• Work order
The word "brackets" occurs in some lines of the data. Return each such line.

· · ·

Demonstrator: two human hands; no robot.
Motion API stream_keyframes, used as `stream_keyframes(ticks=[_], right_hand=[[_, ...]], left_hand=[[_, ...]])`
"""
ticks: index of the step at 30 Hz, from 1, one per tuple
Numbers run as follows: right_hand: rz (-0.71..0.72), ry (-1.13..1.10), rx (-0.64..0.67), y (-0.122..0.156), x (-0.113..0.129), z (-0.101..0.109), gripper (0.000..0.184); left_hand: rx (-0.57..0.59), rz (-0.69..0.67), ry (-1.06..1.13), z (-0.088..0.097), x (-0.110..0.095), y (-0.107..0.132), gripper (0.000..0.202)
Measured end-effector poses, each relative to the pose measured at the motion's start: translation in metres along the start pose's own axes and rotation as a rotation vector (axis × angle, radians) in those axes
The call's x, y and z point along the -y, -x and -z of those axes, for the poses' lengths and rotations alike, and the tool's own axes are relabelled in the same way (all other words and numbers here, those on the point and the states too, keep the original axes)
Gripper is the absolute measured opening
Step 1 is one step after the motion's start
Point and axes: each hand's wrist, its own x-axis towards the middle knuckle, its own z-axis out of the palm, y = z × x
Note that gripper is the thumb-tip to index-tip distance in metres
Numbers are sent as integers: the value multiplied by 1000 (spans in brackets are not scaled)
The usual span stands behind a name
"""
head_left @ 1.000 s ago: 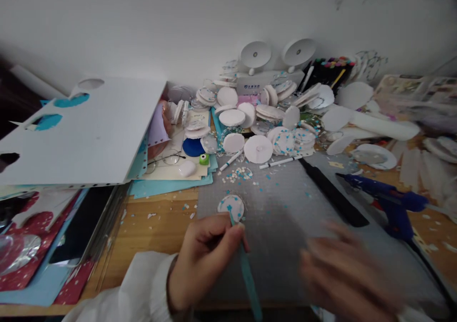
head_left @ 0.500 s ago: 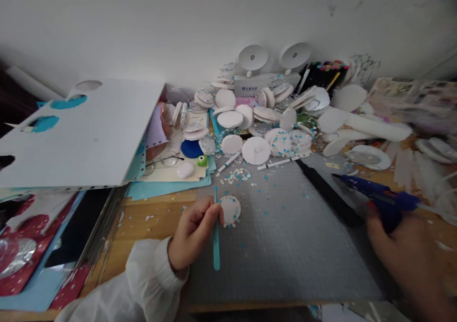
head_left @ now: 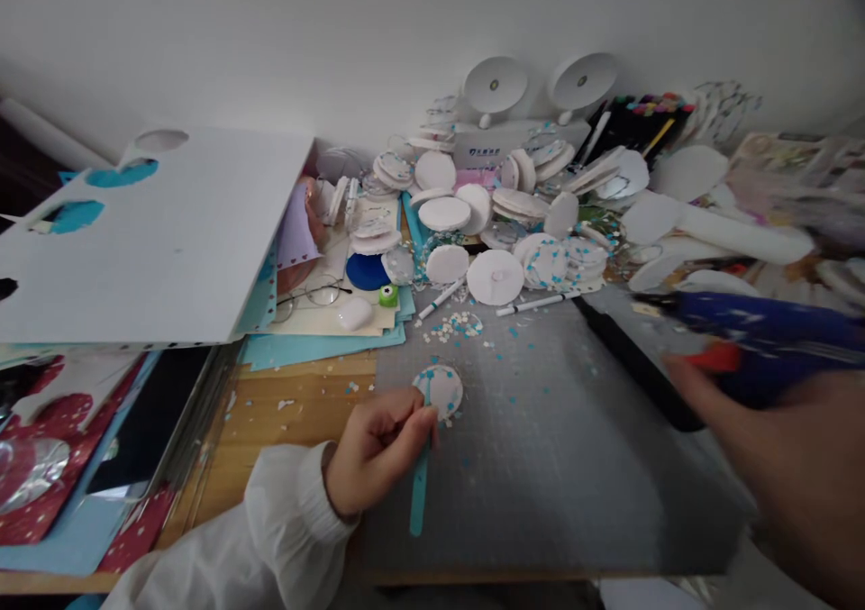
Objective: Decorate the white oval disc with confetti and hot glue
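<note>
My left hand [head_left: 382,452] is closed round a pair of teal tweezers [head_left: 420,497], pinched between thumb and fingers, the wide end toward me. The tips reach over the left part of a white disc [head_left: 449,394] edged with small blue and white bits. This disc lies on the grey cutting mat [head_left: 527,466]. At the right, my right hand [head_left: 790,457] grips a blue glue gun [head_left: 797,326] with a red trigger [head_left: 713,358]; its nozzle points left and the gun is blurred. Loose blue and white flower bits [head_left: 456,324] lie beyond the disc.
A black-handled tool [head_left: 635,367] lies on the mat beside the glue gun. White discs [head_left: 496,277] are piled at the back, with white pens [head_left: 541,304] in front. A large white board [head_left: 195,232] with holes, glasses [head_left: 324,293] and papers occupy the left.
My right hand has lifted the glue gun closer to the camera, and more of the gun shows. The tweezers in my left hand have tilted, their tips now over the disc. The view has shifted slightly.
</note>
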Motion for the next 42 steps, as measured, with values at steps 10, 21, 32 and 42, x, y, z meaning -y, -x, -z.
stream_keyframes(ticks=[10,21,32,42], right_hand=[[547,-254,333,54,28,-65,17],[609,-187,292,53,22,-68,15],[608,-163,349,55,17,-68,13],[564,-161,382,55,17,-67,13]], left_hand=[[190,47,22,-1,2,6,45],[206,50,24,3,4,7,43],[213,26,8,1,7,8,40],[214,50,34,-1,4,5,41]])
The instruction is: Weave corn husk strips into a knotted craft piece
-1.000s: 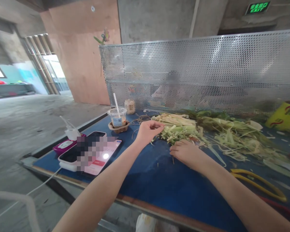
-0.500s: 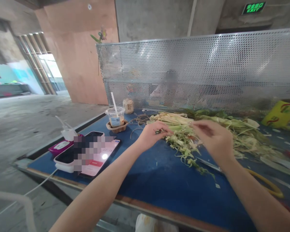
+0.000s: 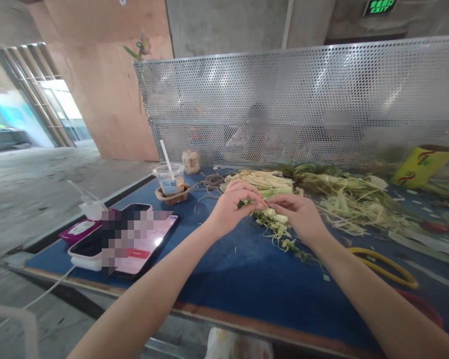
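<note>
My left hand (image 3: pixel 232 207) and my right hand (image 3: pixel 298 215) meet over the blue table (image 3: pixel 247 284), fingertips pinched together on a small green stalk (image 3: pixel 255 204). Right below them lies a loose clump of green and pale trimmings (image 3: pixel 279 228). Behind my hands sits a bundle of pale stalks (image 3: pixel 264 180), and to its right a spread pile of peeled leaves and strips (image 3: pixel 351 199).
Phones (image 3: pixel 130 239) and a pink case (image 3: pixel 78 230) lie at the table's left, with a lidded drink cup and straw (image 3: pixel 170 180) behind them. A yellow loop (image 3: pixel 387 267) lies at right. A perforated metal screen (image 3: pixel 303 99) backs the table; a person sits behind it.
My right hand rose from the table, swung up, then came back left to join my left hand on the stalk. The green clump was dragged a little toward me.
</note>
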Demonstrator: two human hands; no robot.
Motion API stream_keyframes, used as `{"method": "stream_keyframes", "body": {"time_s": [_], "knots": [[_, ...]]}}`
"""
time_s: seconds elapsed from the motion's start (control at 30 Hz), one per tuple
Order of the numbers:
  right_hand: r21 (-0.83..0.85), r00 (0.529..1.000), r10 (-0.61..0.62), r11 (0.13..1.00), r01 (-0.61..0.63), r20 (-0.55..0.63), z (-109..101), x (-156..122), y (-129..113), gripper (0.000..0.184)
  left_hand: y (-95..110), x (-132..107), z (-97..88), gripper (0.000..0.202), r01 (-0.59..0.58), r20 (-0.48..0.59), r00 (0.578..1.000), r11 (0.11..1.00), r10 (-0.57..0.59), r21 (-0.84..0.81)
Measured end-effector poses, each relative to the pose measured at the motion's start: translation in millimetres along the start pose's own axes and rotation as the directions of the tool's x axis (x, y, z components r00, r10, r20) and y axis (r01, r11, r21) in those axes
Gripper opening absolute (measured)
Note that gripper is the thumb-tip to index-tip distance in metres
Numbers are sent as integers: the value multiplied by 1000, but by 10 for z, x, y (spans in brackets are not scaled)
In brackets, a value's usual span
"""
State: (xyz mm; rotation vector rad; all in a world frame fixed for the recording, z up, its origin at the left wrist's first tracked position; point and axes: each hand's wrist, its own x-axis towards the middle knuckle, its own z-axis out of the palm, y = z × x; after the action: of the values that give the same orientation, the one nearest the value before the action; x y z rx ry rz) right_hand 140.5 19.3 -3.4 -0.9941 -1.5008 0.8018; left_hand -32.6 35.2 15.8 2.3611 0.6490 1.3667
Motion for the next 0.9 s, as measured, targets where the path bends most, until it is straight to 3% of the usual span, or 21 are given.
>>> {"method": "stream_keyframes", "body": {"time_s": [0.17,0.37,0.5,0.63,0.73,0.9], "knots": [[120,998,26,992,-32,50,-26,9,53,17,-13,-21,37,7,44,16,999,993,-42,-110],[187,980,15,981,-53,199,-39,-3,57,24,-26,-3,35,8,75,4,997,997,-75,-9],[122,959,-9,992,-27,284,-37,9,61,22,-47,-14,39,10,69,19,997,998,-69,-5],[21,958,34,999,-42,286,-27,8,24,27,-67,-31,43,11,63,21,998,998,-62,-18],[-139,968,17,990,18,250,-18,-15,-15,29,-71,-33,47,10,60,8,998,998,-60,-35],[-380,975,-118,907,183,188,1,-61,-42,25,-66,-23,71,6,218,29,976,959,-217,-181]]}}
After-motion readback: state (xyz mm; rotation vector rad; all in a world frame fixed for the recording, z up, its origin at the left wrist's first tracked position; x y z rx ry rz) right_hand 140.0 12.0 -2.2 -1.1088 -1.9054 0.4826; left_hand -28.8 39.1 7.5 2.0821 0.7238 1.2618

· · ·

• Task answer
Numbers are sent as integers: the value multiplied by 1000 (spans in brackets are not scaled)
Numbers are sent as integers: the value multiplied by 1000, but by 10 for z, x, y (spans in brackets are not scaled)
In brackets, a value's usual span

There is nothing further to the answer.